Marcelo Moura
Do Mais Brasília

Memes e redes sociais sobre Lázaro povoam o mundo virtual

WhatsApp, Facebook, Instagram, Kway, TikTok e outros são terreno fértil para material, inclusive em tom de brincadeira, sobre o foragido

A rotina de fugas e a maneira como o foragido Lázaro Barbosa de Sousa, de 32 anos, vêm driblando as ações de busca alimentam o imaginário popular e se tornam fonte de inspiração para os memes. Já são inúmeros os vídeos e fotos em que o acusado de matar quatro pessoas de uma mesma família no Incra 9, em Ceilândia, figura como personagem principal. Nas redes sociais, os perfis em nome do suspeito se multiplicam.

Nos memes produzidos com seu nome, normalmente Lázaro aparece em montagens que o colocam em situações engraçadas, relacionadas a disfarces e fugas. Também há comparações com figuras da cultura pop, como o Mestre dos Magos, personagem do desenho Caverna do Dragão que sempre desaparecia no meio da conversa. Neste caso, Lázaro foi chamado de Mestre dos Matos, devido à sua habilidade em meio à vegetação.

 

O WhatsApp se torna terreno fértil para essa troca de material cômico envolvendo a situação. Outras redes sociais também são povoadas pelos memes sobre as buscas e a fuga de Lázaro, como é o caso do Kway e do TikTok. Queridinhas dos jovens, ambas as plataformas trabalham com vídeos curtos, geralmente engraçados.
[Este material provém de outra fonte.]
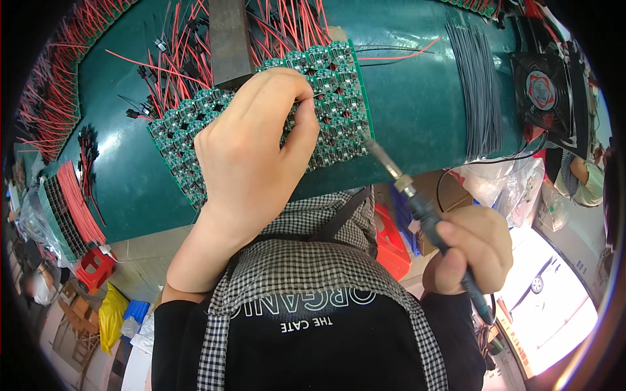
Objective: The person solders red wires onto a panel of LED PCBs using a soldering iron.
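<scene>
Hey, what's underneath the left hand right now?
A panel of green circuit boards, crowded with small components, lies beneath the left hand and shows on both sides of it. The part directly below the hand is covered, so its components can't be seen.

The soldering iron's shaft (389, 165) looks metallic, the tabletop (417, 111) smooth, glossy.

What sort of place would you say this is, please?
It looks like a small electronics workshop: a soldering iron is in the right hand, and a panel of green circuit boards and a bundle of grey wires lie on the green table.
</scene>
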`<state>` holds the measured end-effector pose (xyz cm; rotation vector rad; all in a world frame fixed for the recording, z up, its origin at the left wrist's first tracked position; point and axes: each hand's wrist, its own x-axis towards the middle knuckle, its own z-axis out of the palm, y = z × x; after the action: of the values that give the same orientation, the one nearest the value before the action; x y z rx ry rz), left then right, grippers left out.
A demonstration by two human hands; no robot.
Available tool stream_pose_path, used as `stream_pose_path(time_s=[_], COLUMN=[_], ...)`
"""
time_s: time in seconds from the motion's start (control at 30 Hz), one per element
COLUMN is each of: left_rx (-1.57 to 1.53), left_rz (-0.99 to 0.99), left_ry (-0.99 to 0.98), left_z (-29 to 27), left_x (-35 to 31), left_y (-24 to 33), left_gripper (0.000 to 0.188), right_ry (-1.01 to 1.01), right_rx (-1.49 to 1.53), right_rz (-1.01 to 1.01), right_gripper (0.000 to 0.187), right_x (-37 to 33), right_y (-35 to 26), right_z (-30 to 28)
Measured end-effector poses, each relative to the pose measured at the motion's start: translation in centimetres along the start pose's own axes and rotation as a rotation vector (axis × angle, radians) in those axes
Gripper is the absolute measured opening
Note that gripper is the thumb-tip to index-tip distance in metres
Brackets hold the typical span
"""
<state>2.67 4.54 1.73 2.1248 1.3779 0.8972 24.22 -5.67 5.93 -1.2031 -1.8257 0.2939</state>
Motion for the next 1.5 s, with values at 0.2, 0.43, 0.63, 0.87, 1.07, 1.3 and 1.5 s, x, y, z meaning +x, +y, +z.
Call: stream_pose_path(time_s=[0.2,0.43,0.63,0.87,1.07,1.3,1.5], left_rx=[0.065,0.04,0.107,0.049,0.082,0.118,0.076], left_rz=[0.092,0.078,0.165,0.065,0.064,0.072,0.056], left_ry=[0.04,0.046,0.083,-0.017,-0.013,0.012,-0.003], left_z=[0.4,0.5,1.0,0.6,0.8,1.3,1.1], left_x=[0.4,-0.1,0.0,-0.1,0.1,0.1,0.1], left_y=[0.3,0.3,-0.1,0.8,1.1,1.0,0.9], left_gripper=[0.015,0.014,0.014,0.014,0.014,0.015,0.014], right_ry=[-0.007,-0.028,-0.098,-0.115,-0.122,-0.109,-0.067], right_rx=[0.006,-0.003,-0.003,-0.001,0.024,-0.058,-0.011], right_rz=[0.206,0.221,0.19,0.201,0.164,0.168,0.083], right_gripper=[0.015,0.015,0.016,0.019,0.022,0.02,0.018], right_x=[0.7,1.6,2.2,2.3,2.2,1.7,2.3], right_y=[1.3,1.8,1.8,1.8,2.1,0.9,1.8], right_z=[-0.1,0.4,0.3,0.6,0.6,1.7,0.9])
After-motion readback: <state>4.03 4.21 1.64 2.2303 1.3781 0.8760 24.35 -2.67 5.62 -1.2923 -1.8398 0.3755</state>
“Sabemos que a situação é grave, muito grave. Então esses memes acabam servindo como válvula de escape, uma forma de aliviar um pouco a tensão frente à ameaça que esse homem representa à sociedade”, afirmou a massoterapeuta Nice da Silva, moradora de Ceilândia. Mãe de três filhos, ela conta que alerta a todos sobre o perigo das ruas.

 

Redes sociais

Além dos memes, os perfis nas redes sociais com o nome de Lázaro Barbosa se multiplicam. As fotos divulgadas pela polícia são as mais utilizadas para ilustrar as contas criadas no nome do foragido.

Uma simples busca no Facebook, por exemplo, revela uma variedade de perfis atribuídos ao procurado pela polícia. Muitos deles chegam a ter amigos. Alguns utilizam a rede para postagem de material engraçado, como os memes citados nesta matéria, e montagens com fotos de Lázaro.

 

Mas a história não para no Facebook. O Instagram segue na mesma linha, e também já é povoado por diversos perfis no nome do acusado por diversos crimes.

 

O que inicialmente seria uma brincadeira, no entanto, pode trazer sérias complicações para os responsáveis. De acordo com o artigo 307 do Código Penal, a utilização de foto e nome de uma pessoa real na internet pode ser considerada crime de falsa identidade. Quem for condenado por esse delito está sujeito a pegar até um ano de prisão. Então, no risco, melhor não brincar.